Der Beschwerde zuwider hat aber das Oberlandesgericht auch seine - aus den Ausführungen zum Haftgrund nach § 180 Abs 2 Z 3 lit d StPO (Ausführungsgefahr betreffend Drohungen mit dem Tod) ableitbare - Annahme des dringenden Verdachts, dass die Prognosekriterien des § 21 Abs 1 StGB (zu befürchtende mit Strafe bedrohte Handlung mit schweren Folgen) vorliegen, nicht unbegründet gelassen, sondern denkfehlerfrei auf das - wenngleich in diesem Punkt noch zu präzisierende (S 139) - Gutachten des Sachverständigen Dr. F***** in Zusammenhalt mit den Anlasstaten gestützt. Dabei war es auch nicht verhalten, zum vorgelegten Privatgutachten Dris. P***** (Beilage zu ON 22) Stellung zu nehmen, weil sich dieses nur auf den früheren Verlauf der Krankheit bezieht, ohne aber die dem vorliegenden Verfahren zu Grunde liegenden Vorfälle zu berücksichtigen.

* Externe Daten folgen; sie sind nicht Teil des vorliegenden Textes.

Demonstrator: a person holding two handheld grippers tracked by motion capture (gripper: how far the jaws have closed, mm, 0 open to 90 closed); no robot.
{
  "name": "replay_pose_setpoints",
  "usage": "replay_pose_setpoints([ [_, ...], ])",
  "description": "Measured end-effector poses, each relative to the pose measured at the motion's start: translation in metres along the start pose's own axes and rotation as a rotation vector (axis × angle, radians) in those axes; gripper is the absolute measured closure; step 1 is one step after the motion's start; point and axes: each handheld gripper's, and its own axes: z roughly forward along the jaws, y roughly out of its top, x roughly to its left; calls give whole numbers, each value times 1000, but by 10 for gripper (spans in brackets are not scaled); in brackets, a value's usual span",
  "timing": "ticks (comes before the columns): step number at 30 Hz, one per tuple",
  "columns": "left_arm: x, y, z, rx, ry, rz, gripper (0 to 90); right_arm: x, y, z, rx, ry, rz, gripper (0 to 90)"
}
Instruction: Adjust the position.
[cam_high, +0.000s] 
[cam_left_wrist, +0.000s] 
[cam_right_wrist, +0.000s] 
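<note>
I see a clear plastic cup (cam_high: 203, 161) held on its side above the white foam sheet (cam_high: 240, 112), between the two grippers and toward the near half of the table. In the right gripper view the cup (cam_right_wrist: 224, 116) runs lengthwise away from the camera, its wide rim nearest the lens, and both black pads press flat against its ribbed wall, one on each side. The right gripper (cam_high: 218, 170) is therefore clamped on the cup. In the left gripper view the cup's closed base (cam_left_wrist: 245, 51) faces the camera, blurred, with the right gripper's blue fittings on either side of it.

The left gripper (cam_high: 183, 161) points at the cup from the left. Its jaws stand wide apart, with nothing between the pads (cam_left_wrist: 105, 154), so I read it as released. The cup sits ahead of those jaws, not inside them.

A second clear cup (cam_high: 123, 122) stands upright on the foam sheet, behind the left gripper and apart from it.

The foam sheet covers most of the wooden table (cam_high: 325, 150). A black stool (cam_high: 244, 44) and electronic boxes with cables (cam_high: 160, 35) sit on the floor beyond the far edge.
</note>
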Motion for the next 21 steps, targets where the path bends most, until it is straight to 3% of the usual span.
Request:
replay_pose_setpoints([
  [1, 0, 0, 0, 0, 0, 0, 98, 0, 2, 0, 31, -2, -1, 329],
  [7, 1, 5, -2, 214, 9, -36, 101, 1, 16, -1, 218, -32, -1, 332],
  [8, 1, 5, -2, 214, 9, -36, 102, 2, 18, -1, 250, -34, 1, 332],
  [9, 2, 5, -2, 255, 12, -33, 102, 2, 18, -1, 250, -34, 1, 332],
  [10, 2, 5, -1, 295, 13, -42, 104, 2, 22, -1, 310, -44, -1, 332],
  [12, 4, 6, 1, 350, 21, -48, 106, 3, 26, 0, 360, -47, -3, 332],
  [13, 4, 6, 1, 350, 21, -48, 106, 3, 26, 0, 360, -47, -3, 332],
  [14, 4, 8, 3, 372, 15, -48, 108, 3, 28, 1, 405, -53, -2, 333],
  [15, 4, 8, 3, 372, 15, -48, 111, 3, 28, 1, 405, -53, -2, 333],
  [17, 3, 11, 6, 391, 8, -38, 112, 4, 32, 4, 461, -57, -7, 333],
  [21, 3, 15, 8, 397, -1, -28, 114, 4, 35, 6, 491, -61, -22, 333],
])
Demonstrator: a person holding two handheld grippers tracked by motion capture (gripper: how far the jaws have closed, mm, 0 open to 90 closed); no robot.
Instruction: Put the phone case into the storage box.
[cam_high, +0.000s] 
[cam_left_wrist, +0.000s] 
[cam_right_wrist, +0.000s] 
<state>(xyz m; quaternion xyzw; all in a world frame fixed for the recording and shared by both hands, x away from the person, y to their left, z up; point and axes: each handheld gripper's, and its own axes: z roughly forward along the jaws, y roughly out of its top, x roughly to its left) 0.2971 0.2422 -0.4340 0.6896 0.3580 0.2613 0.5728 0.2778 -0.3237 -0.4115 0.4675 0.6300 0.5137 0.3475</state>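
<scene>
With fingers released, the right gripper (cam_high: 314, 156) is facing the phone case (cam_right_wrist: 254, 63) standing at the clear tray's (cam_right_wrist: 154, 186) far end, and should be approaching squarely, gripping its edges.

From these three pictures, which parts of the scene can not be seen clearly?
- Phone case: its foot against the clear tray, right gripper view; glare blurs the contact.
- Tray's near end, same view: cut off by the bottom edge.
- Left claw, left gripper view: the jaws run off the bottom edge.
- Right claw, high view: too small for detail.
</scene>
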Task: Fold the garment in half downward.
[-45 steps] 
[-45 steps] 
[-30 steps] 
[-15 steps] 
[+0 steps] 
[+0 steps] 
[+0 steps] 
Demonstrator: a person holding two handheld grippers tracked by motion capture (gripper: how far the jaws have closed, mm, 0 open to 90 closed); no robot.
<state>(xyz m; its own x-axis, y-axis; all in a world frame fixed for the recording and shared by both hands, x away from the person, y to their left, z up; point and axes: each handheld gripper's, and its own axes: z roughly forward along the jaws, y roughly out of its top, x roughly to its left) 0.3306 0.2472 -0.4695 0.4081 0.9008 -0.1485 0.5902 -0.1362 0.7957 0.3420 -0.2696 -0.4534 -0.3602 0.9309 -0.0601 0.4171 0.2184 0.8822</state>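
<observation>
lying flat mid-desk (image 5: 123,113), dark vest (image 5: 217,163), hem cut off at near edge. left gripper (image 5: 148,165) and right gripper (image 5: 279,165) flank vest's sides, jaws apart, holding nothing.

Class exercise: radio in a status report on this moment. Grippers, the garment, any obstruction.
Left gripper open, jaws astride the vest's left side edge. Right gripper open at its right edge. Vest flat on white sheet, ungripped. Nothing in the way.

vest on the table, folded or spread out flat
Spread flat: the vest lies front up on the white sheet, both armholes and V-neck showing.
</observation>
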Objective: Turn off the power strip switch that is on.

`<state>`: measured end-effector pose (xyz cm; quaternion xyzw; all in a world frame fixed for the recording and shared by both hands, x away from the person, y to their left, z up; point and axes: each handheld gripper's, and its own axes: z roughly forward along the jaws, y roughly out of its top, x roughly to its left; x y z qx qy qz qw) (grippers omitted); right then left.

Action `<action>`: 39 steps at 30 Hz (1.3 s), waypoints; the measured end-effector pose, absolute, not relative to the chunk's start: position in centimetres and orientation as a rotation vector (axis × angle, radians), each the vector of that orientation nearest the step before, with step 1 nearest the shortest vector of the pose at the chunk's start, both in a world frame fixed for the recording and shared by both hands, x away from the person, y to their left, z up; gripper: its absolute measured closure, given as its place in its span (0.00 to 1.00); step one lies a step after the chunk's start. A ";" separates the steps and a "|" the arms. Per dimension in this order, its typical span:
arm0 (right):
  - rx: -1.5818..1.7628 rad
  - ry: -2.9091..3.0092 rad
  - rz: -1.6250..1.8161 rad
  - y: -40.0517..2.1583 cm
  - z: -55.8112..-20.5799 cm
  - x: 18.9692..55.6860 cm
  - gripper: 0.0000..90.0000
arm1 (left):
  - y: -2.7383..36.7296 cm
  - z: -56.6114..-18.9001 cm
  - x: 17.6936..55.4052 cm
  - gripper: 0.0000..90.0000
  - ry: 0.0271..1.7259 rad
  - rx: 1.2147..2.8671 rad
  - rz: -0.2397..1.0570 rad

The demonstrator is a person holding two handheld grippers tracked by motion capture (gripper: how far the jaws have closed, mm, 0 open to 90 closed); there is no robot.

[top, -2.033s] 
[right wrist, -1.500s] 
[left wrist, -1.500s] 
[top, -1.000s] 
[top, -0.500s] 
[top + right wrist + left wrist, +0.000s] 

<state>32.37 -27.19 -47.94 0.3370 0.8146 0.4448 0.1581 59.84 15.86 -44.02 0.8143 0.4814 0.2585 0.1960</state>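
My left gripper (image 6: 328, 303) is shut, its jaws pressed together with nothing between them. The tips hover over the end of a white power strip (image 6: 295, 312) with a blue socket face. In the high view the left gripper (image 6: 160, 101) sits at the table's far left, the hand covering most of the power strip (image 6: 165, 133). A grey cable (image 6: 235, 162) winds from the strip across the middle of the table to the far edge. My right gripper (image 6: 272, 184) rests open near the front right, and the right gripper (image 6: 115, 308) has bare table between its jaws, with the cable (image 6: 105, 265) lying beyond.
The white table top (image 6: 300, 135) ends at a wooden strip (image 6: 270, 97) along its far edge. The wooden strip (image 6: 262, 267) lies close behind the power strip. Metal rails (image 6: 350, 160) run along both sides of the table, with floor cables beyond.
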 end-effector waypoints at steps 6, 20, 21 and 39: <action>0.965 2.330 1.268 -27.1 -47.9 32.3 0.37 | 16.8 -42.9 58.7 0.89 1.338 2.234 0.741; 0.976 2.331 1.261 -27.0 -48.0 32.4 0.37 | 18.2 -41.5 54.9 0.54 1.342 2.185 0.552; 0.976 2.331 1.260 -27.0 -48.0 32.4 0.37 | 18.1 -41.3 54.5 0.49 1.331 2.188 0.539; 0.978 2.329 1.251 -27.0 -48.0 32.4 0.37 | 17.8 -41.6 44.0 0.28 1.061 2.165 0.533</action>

Die Annahme der Haft- und Anhaltungsgründe der Tatbegehungsgefahr nach § 180 Abs 2 Z 3 lit b und lit d StPO und der Fremdgefährlichkeit nach § 429 Abs 4 zweiter Fall StPO wurde von der Beschwerde nicht bekämpft (siehe Hager/Holzweber GRBG § 3 E 3).

Im Hinblick auf die beträchtliche Fremdgefährdung steht die vorläufige Anhaltung auch nicht zur Bedeutung der Sache außer Verhältnis und kann nicht durch andere Maßnahmen substituiert werden. Unverhältnismäßig lange Dauer kann gegen eine vorläufige Maßnahme nach § 429 Abs 4 StPO nicht eingewendet werden (vgl Ratz in WK2 Vorbem zu §§ 21 - 25 Rz 19).

Der Behauptung schließlich, es sei zu Verzögerungen des Verfahrens gekommen, fehlt es schon an der Anfechtungsvoraussetzung der Erschöpfung des Instanzenzuges, weil diese Umstände nicht zum Gegenstand einer dafür vorgesehenen Beschwerde an die Ratskammer nach § 113 StPO gemacht wurden (Hager/Holzweber aaO § 1 E 24).

Da somit Alfred G***** im Grundrecht auf persönliche Freiheit nicht verletzt wurde, war die Grundrechtsbeschwerde ohne Kostenausspruch (§ 8 GRBG) abzuweisen.